Istnieje też trzeci sposób, prokuratorski. W tym przypadku pierwszą instancją opiniującą wniosek skazanego jest szef więzienia, w którym osadzona jest dana osoba. Jeśli jego opinia jest pozytywna, wniosek przesyłany jest Prokuratorowi Generalnemu. Ten - po dołączeniu swojej opinii - przekazuje go prezydentowi.
Wszystkie wnioski dotyczące ułaskawień trafiają do biura prawnego Kancelarii Prezydenta. Po otrzymaniu takiego wniosku biuro prawne zwraca się do właściwych sądów o akta sprawy skazanego, może też zasięgnąć opinii o tej osobie w zakładzie karnym. Na podstawie zgromadzonych akt sporządzana jest dla prezydenta decyzja. Ten ją podpisuje, choć może także nakazać sporządzenie innej - według własnej woli.

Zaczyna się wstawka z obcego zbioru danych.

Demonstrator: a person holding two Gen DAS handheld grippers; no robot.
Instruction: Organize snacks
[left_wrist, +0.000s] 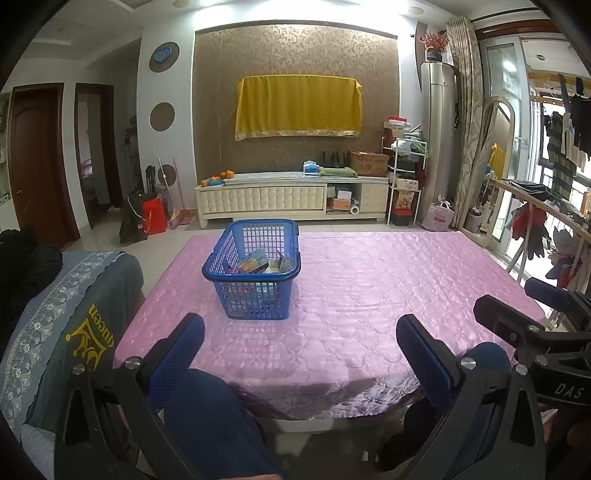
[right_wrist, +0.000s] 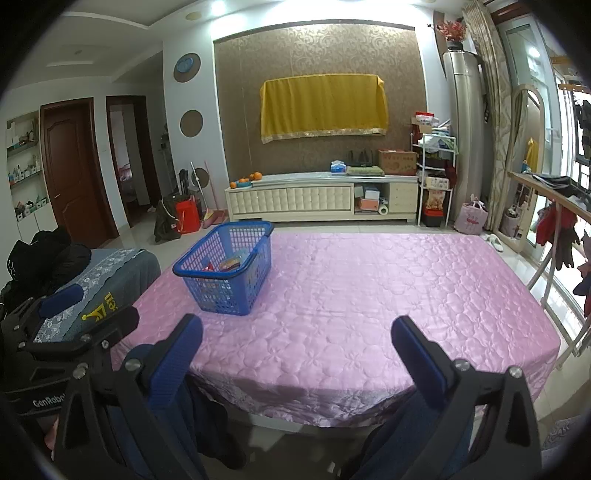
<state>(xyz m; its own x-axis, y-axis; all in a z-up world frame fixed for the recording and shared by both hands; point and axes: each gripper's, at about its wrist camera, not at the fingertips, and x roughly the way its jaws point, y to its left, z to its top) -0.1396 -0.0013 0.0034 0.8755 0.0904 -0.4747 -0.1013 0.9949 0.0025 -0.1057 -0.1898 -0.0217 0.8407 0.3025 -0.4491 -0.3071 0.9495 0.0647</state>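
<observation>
Snacks (left_wrist: 258, 263) lie in blue basket (left_wrist: 221, 266); left gripper (left_wrist: 300, 341) and right gripper (right_wrist: 295, 341) spread wide, empty.

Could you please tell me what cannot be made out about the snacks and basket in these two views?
- Snacks: both views, the basket walls hide most; count and labels unreadable.
- Basket floor: covered by snacks, both views.
- Left hand-held gripper and right hand-held gripper: open, bases cut off by the bottom edge.
</observation>
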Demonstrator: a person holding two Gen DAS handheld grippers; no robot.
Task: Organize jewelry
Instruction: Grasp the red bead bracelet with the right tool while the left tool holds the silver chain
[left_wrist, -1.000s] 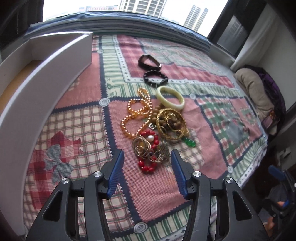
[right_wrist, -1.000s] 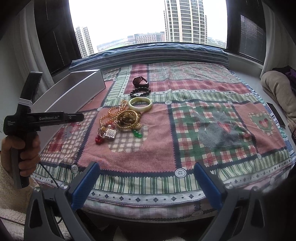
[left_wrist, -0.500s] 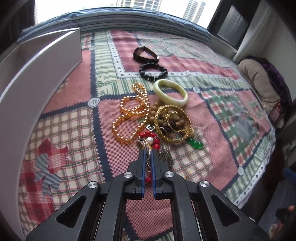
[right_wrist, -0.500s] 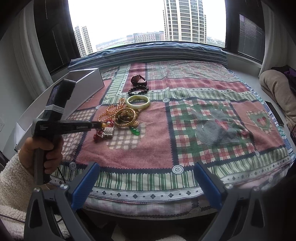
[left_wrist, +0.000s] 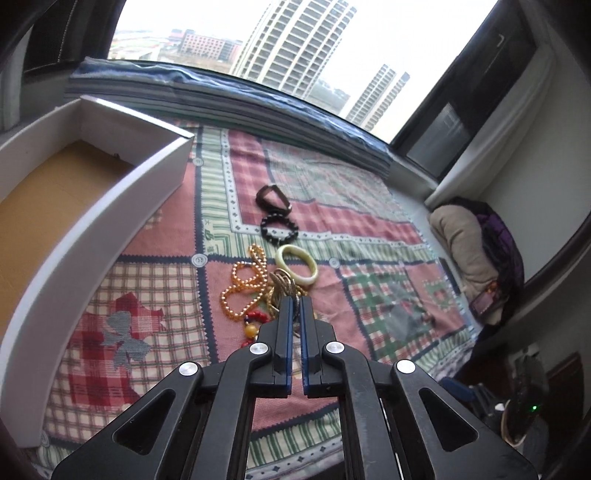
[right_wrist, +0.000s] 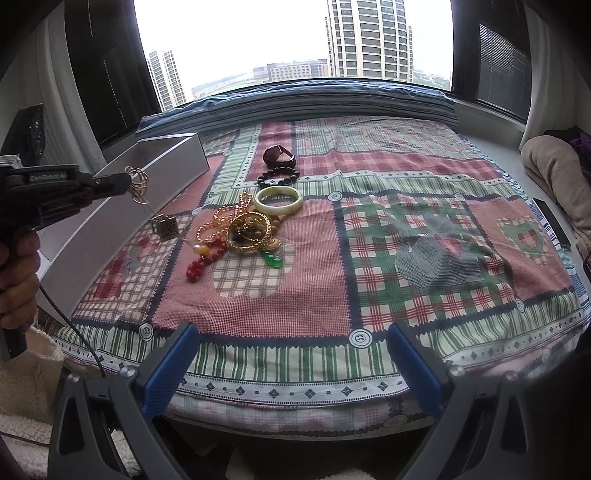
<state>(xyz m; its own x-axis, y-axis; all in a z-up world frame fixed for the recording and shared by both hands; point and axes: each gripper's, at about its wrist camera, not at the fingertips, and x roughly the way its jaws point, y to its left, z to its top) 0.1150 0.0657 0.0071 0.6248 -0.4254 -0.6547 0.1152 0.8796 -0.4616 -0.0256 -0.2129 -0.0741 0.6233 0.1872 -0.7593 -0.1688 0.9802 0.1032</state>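
Left hand-held gripper (right_wrist: 127, 183) pinching gold wire necklace (right_wrist: 137, 183) at its tips, lifted above bed (right_wrist: 369, 295); square pendant (right_wrist: 167, 228) dangles below. Right hand-held gripper (right_wrist: 291, 369) spread, empty.

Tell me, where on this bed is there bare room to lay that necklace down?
The quilt right of the green pendant lies bare, as does the strip nearer than the red beads. The white box looks empty. Crowded: around the jade bangle.
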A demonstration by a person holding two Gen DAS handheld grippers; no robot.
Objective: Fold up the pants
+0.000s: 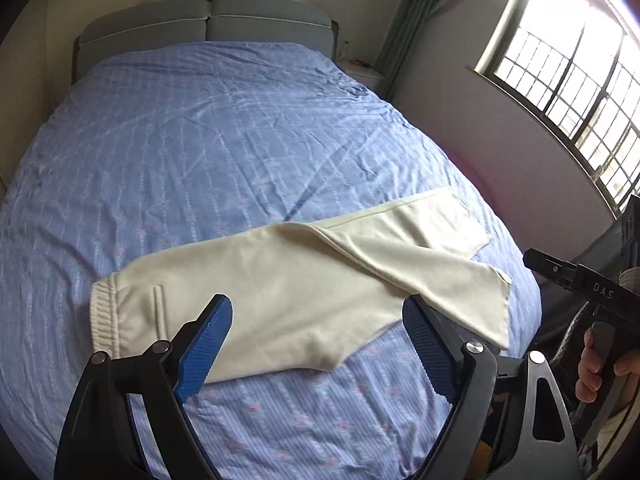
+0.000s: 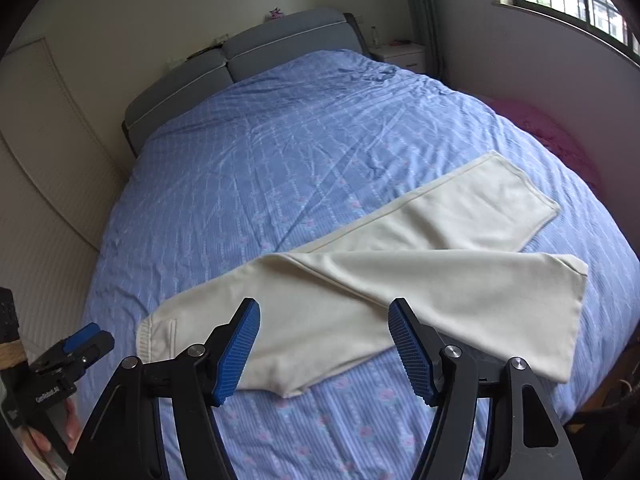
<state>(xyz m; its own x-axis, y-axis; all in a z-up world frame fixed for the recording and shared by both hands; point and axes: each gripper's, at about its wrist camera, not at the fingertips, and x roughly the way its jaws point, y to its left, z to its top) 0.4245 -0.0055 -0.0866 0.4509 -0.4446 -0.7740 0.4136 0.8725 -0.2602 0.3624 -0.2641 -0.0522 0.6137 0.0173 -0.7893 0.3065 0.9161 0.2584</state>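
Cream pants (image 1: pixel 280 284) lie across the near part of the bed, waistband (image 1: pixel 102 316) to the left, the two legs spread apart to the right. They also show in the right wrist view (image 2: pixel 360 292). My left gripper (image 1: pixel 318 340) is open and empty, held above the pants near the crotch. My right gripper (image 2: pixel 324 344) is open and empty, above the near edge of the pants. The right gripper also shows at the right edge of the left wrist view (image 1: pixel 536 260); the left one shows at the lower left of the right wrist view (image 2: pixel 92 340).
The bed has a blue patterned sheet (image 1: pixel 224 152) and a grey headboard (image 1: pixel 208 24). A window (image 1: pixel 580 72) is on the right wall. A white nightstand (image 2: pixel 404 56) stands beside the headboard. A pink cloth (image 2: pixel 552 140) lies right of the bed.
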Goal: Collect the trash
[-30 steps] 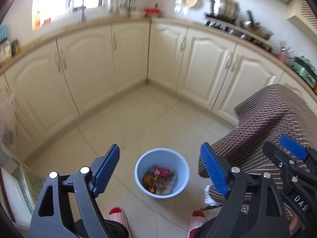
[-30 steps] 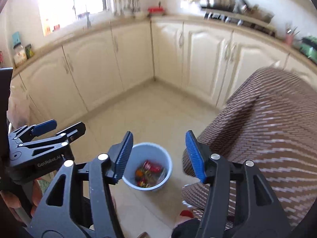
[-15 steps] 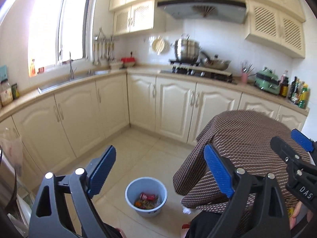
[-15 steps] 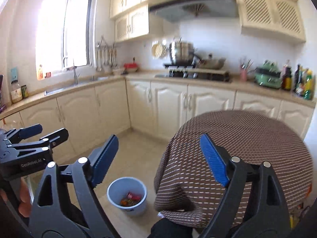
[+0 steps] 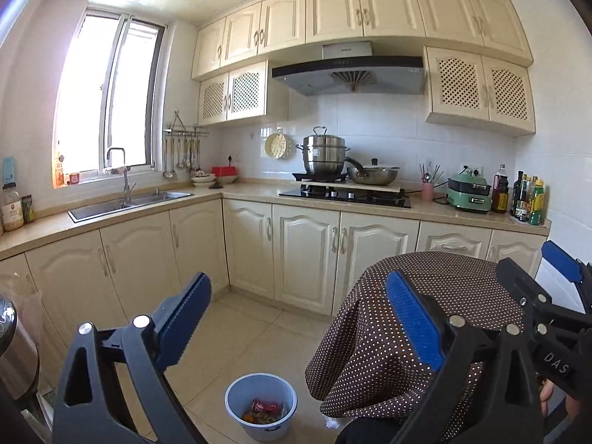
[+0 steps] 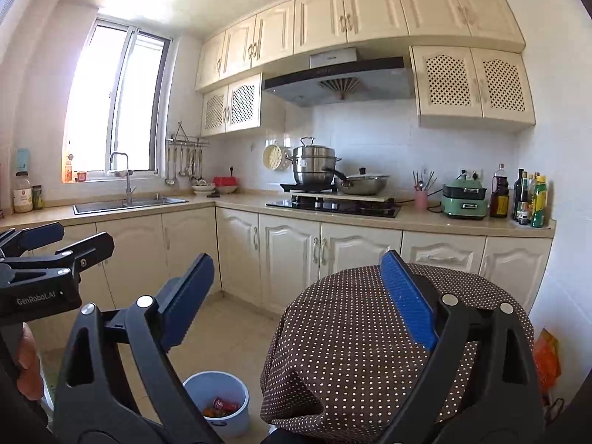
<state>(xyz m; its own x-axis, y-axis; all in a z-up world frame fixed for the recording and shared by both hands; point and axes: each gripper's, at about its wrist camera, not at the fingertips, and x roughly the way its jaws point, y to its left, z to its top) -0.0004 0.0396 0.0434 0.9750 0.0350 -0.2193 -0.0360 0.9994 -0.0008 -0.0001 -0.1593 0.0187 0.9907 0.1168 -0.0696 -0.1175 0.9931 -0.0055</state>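
Both grippers empty, left gripper (image 5: 296, 325) and right gripper (image 6: 299, 303) jaws spread wide — blue bin (image 5: 261, 405) with trash (image 5: 265, 410) sits low between them beside the table (image 6: 370, 325) — scan for remaining litter before dropping down.

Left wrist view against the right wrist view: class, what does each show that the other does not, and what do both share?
Only the left wrist view shows a shiny metal container at its left edge. Only the right wrist view shows an orange bag beside the dotted tablecloth. Both show the blue bin holding trash, the stove, the sink, and both grippers open and empty.
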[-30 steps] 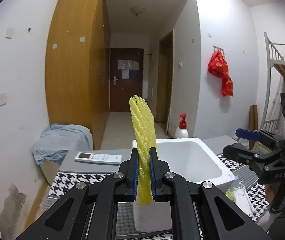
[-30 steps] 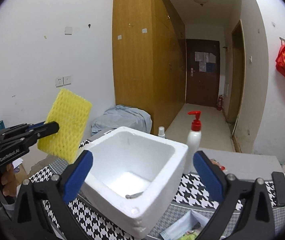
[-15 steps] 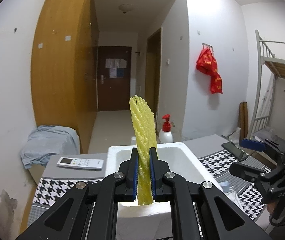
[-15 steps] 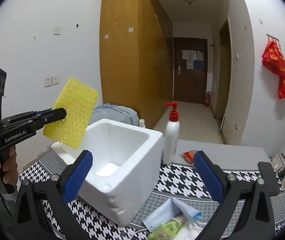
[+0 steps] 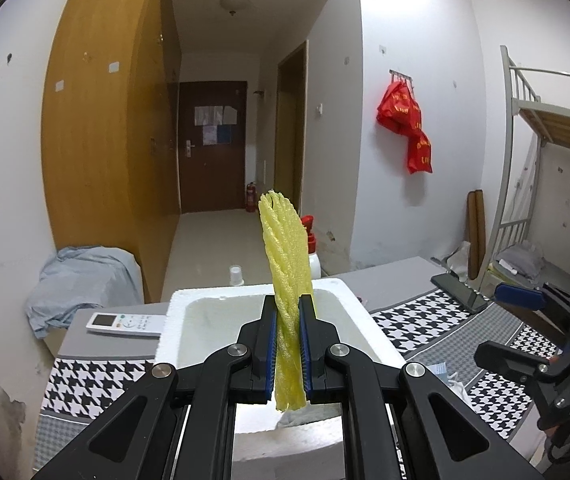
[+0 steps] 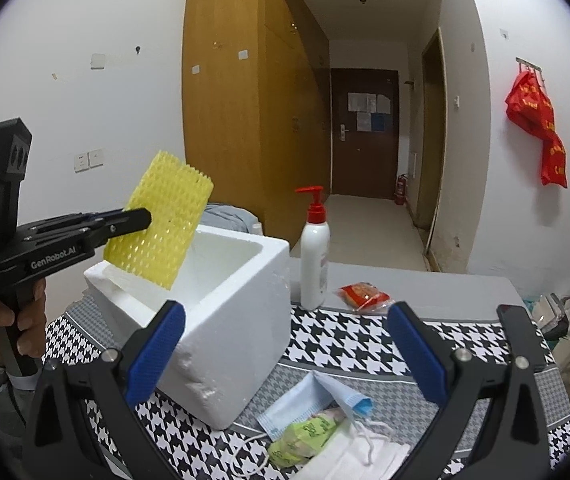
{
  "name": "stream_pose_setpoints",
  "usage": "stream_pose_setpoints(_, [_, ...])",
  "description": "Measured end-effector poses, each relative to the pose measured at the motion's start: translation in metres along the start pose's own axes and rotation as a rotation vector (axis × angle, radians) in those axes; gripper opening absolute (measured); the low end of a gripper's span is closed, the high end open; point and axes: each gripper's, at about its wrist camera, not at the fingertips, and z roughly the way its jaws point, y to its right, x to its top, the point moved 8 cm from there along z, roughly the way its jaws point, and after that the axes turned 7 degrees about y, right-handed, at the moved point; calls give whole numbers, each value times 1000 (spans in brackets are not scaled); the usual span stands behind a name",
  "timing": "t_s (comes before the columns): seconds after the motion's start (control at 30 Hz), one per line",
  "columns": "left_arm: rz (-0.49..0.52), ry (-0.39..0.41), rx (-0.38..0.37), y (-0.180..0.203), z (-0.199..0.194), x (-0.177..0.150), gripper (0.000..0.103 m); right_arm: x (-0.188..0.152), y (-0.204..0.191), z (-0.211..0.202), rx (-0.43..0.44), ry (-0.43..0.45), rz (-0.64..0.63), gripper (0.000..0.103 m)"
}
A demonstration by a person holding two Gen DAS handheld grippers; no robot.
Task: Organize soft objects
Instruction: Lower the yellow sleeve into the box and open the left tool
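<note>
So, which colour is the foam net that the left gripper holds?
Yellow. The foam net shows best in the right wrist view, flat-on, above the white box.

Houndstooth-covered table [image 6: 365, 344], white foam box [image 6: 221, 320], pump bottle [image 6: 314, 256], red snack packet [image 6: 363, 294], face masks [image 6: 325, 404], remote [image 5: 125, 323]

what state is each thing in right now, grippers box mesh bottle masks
left gripper: shut on the yellow foam mesh
yellow foam mesh: held upright above the box's opening
right gripper: open, nothing between its fingers
white foam box: lidless, upright on the houndstooth cloth
pump bottle: upright behind the box
face masks: loose on the cloth
remote control: lying flat
</note>
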Motion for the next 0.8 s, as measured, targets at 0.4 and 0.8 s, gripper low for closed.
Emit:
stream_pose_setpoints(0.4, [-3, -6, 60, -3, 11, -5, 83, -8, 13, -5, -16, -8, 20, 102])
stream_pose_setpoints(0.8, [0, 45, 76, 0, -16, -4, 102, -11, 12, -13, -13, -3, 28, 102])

Prezydent uruchomił także procedurę ułaskawieniową byłego szefa swojej kancelarii Ryszarda Kalisza. Proces o pomówienie dotyczył wypowiedzi Kalisza, związanej z zajściami na wiecu wyborczym Aleksandra Kwaśniewskiego w 2000 r. w Białymstoku. Radny Jacek Żalek uznał, że Kalisz naruszył jego dobre imię, pomawiając go "o zorganizowanie, a następnie kierowanie uzbrojoną w noże i gazy obezwładniające grupą osób zakłócających wiec Aleksandra Kwaśniewskiego".
Postępowanie w sprawie z prywatnego oskarżenia Żalka przeciwko Kaliszowi zostało warunkowo umorzone. Sąd nakazał mu jednak zapłatę ośmiu tys. zł zadośćuczynienia. Taki wyrok zapadł pod koniec października przed białostockim sądem.